Richard Sullivan: WHO Meeting Reflected on Cancer and IO Drug Pairs
Richard Sullivan, Director at Institute of Cancer Policy, shared on LinkedIn:
“The January WHO Essential Medicines for Cancer meeting provided a chance to critically reflect on a wide range of cancer medicines, especially drug-pair immuno-oncology (IO) indications. Our full report can be accessed here.
In summary, we sent to the main committee – pembrolizumab mono for colorectal cancer (dMMR/MSI-H) and NSCLC(PD-L1 ≥50%). Pembro with CXT for cervical cancer (CPS ≥1). Atezolizumab mono for NSCLC (PD-L1 ≥50%). Cemiplimab mono for NSCLC (PD-L1 ≥50%) as well as blinatumomab for CD19-positive frontline, relapsed, or refractory B-lineage ALL.
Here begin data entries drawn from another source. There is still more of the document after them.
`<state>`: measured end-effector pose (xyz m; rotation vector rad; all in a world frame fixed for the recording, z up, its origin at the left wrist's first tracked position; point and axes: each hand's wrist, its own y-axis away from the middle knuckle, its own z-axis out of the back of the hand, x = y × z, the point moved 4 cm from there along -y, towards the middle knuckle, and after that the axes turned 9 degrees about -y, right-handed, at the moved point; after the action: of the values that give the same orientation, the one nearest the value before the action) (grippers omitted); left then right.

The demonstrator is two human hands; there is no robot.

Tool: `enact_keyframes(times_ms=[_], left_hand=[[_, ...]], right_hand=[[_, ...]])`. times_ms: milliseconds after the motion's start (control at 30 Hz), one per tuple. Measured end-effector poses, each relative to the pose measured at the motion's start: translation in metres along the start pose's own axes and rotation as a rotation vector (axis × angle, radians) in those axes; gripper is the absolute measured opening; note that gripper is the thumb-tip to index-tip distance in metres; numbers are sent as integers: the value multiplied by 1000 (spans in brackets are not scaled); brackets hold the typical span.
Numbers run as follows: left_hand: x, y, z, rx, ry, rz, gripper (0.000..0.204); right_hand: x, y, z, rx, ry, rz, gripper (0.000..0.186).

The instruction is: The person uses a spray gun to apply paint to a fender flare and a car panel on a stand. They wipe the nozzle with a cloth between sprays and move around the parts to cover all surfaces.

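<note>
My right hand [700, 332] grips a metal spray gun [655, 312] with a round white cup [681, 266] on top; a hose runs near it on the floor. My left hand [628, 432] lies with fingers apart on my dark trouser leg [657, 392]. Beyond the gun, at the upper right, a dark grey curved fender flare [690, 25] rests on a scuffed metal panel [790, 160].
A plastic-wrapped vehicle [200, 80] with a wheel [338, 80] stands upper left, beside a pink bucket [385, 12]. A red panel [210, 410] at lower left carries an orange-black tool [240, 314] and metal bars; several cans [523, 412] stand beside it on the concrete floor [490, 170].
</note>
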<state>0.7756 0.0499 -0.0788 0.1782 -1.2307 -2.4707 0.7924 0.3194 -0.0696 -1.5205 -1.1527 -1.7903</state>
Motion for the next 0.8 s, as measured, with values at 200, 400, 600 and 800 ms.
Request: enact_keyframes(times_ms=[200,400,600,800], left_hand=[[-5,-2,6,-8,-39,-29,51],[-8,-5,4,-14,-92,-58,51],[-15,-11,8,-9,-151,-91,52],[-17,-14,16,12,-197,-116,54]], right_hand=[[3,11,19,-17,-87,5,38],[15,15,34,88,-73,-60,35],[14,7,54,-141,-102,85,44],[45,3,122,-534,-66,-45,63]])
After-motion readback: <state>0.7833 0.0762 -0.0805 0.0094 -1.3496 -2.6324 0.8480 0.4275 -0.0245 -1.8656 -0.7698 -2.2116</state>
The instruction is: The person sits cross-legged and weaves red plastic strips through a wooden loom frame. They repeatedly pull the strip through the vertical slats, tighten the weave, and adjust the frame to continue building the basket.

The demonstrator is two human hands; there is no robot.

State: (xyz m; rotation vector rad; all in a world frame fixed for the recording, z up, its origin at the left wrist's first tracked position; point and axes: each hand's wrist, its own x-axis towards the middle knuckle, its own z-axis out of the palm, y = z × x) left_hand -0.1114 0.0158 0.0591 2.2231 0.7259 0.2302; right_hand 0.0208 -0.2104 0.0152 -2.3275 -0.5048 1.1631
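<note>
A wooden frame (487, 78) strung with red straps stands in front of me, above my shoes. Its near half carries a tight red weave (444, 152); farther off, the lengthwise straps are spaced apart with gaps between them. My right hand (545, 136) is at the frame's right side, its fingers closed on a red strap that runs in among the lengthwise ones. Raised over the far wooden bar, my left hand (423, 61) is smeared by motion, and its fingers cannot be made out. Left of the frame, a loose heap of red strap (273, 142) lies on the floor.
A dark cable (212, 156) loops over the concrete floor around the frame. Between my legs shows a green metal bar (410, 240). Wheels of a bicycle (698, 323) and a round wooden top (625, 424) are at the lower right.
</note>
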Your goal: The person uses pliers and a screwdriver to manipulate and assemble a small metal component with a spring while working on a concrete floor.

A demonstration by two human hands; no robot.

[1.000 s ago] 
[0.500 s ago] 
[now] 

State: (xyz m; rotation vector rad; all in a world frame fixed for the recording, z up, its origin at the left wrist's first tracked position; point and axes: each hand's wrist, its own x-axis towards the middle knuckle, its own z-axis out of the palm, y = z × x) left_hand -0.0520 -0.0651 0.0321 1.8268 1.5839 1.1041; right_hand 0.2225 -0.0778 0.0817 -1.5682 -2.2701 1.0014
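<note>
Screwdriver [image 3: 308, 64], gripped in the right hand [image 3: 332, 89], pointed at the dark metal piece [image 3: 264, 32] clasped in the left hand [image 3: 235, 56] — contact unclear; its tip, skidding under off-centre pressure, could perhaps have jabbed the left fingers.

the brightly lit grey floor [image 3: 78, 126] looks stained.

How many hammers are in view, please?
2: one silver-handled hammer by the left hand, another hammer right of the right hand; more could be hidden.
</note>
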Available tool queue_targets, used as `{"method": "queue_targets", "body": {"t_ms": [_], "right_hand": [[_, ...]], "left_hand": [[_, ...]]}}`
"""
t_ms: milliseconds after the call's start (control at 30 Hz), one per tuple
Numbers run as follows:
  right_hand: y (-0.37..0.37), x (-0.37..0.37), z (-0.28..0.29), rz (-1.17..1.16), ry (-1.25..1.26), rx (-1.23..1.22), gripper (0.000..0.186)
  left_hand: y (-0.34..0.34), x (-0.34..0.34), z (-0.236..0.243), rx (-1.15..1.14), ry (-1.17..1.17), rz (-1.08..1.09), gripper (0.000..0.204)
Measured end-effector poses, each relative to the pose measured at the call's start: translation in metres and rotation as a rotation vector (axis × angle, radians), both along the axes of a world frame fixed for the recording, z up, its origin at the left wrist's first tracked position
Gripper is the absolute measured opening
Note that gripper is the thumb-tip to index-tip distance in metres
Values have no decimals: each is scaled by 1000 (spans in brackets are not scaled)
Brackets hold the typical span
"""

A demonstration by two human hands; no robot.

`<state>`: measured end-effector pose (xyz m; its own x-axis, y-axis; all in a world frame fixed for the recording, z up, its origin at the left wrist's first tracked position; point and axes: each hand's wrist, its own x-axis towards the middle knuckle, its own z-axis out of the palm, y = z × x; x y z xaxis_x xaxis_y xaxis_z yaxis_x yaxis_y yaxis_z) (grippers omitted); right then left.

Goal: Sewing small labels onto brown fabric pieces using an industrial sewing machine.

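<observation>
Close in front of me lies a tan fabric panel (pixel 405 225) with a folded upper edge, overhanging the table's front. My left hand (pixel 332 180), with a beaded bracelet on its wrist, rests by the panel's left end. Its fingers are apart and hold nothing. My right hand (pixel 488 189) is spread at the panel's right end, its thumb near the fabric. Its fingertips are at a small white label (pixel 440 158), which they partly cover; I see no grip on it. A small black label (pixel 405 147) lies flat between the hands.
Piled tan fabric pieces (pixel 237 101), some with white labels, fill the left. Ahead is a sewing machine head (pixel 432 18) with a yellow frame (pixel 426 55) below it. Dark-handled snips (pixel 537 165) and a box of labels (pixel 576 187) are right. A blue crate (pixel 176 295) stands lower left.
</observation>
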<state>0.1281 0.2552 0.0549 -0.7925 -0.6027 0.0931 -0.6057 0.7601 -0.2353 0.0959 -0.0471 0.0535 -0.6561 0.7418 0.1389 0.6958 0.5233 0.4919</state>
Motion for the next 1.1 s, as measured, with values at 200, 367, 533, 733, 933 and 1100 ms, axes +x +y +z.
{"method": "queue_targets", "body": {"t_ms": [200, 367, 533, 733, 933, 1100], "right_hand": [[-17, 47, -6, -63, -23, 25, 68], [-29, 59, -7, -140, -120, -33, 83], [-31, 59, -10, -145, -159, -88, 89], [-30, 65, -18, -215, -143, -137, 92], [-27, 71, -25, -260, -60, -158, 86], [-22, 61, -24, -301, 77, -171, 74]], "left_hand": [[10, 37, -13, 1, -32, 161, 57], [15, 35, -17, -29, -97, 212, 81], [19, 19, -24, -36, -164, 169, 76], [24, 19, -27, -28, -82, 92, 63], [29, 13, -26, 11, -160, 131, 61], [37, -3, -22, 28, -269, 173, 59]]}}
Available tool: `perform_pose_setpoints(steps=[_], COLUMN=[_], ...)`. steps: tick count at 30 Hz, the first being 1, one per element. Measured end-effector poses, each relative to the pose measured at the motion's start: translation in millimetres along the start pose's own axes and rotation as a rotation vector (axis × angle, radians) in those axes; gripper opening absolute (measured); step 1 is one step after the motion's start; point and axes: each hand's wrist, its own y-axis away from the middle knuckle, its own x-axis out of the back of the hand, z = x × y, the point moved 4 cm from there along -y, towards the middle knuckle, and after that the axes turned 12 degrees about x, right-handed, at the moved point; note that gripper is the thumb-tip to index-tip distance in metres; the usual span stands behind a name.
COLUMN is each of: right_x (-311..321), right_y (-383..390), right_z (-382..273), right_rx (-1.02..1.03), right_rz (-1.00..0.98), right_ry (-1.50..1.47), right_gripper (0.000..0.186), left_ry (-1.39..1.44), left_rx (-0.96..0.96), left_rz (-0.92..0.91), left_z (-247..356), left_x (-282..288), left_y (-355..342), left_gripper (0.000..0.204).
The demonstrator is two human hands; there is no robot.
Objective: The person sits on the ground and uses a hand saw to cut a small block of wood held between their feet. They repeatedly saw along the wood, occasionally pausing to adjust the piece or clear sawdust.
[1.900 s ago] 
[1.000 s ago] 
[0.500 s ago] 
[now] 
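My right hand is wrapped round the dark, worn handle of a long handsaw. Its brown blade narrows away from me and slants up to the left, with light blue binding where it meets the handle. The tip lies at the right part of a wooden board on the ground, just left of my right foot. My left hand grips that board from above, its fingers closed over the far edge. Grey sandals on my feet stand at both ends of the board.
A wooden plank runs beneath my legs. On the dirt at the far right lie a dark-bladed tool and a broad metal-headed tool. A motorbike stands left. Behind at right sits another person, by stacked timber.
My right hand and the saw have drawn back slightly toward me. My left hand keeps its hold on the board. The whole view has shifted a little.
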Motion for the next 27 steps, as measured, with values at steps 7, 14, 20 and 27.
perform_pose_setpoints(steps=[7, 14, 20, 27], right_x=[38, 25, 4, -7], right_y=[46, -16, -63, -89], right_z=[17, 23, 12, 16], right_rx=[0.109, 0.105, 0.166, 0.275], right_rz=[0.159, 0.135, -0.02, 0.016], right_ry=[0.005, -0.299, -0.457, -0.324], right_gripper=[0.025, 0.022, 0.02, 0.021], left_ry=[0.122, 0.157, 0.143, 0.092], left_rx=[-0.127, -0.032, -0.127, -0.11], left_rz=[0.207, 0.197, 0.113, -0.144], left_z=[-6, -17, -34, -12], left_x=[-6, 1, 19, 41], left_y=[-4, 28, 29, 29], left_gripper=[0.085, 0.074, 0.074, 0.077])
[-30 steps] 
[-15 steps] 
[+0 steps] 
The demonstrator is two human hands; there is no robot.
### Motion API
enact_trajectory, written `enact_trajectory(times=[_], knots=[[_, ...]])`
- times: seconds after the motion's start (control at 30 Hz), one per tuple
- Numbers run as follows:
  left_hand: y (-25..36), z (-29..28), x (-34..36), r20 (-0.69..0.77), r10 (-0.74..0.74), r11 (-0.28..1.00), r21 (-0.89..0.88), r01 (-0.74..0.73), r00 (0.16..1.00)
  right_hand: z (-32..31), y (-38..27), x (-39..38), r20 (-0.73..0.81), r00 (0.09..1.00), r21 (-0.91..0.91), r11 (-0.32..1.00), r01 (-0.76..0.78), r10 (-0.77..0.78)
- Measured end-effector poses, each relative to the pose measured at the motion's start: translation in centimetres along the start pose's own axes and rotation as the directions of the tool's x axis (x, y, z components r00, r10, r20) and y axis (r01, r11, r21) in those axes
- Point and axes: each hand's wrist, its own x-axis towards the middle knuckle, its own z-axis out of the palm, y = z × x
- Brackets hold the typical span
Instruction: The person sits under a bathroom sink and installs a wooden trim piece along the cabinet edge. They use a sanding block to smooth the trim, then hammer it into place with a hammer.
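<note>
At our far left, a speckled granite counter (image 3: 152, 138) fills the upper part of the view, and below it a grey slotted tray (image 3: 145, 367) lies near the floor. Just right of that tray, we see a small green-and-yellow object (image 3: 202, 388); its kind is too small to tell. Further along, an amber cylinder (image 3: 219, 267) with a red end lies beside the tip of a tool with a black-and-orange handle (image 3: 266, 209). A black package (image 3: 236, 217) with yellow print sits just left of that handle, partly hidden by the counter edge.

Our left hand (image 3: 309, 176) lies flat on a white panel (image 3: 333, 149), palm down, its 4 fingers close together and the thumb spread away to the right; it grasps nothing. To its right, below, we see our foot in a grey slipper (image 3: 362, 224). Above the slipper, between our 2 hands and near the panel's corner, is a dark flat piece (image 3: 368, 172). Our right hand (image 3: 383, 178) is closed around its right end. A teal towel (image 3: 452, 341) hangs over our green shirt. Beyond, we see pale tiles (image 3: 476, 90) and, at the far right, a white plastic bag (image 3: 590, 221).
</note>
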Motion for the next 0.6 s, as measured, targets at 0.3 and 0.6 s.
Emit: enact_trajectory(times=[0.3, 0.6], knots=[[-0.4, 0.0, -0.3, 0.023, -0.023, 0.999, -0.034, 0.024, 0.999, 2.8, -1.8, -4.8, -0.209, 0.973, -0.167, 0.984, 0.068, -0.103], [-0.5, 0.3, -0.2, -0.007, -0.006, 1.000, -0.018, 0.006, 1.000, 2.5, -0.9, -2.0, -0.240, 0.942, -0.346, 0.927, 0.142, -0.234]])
We deferred judgments on four IO’s but 14 drug-indication pairs (12 of which were IO) were rejected.
The reasons for this will be of no surprise; the recurring themes of price/cost coupled with poor clinically meaningful benefit for resource-constrained environments were the major factors. Linked to this was the quality of the clinical trial design for many studies.
But read on (page 21 and beyond). The really interesting parts are related to the interchangeability of IOs, the opportunity for reduced intensity treatment, vial size and sharing, biosimilars, procurement, and licensing strategies. Overall the deliberations raise serious questions about what research we really need to be doing to deliver IO that is both economically sustainable and clinically meaningful.”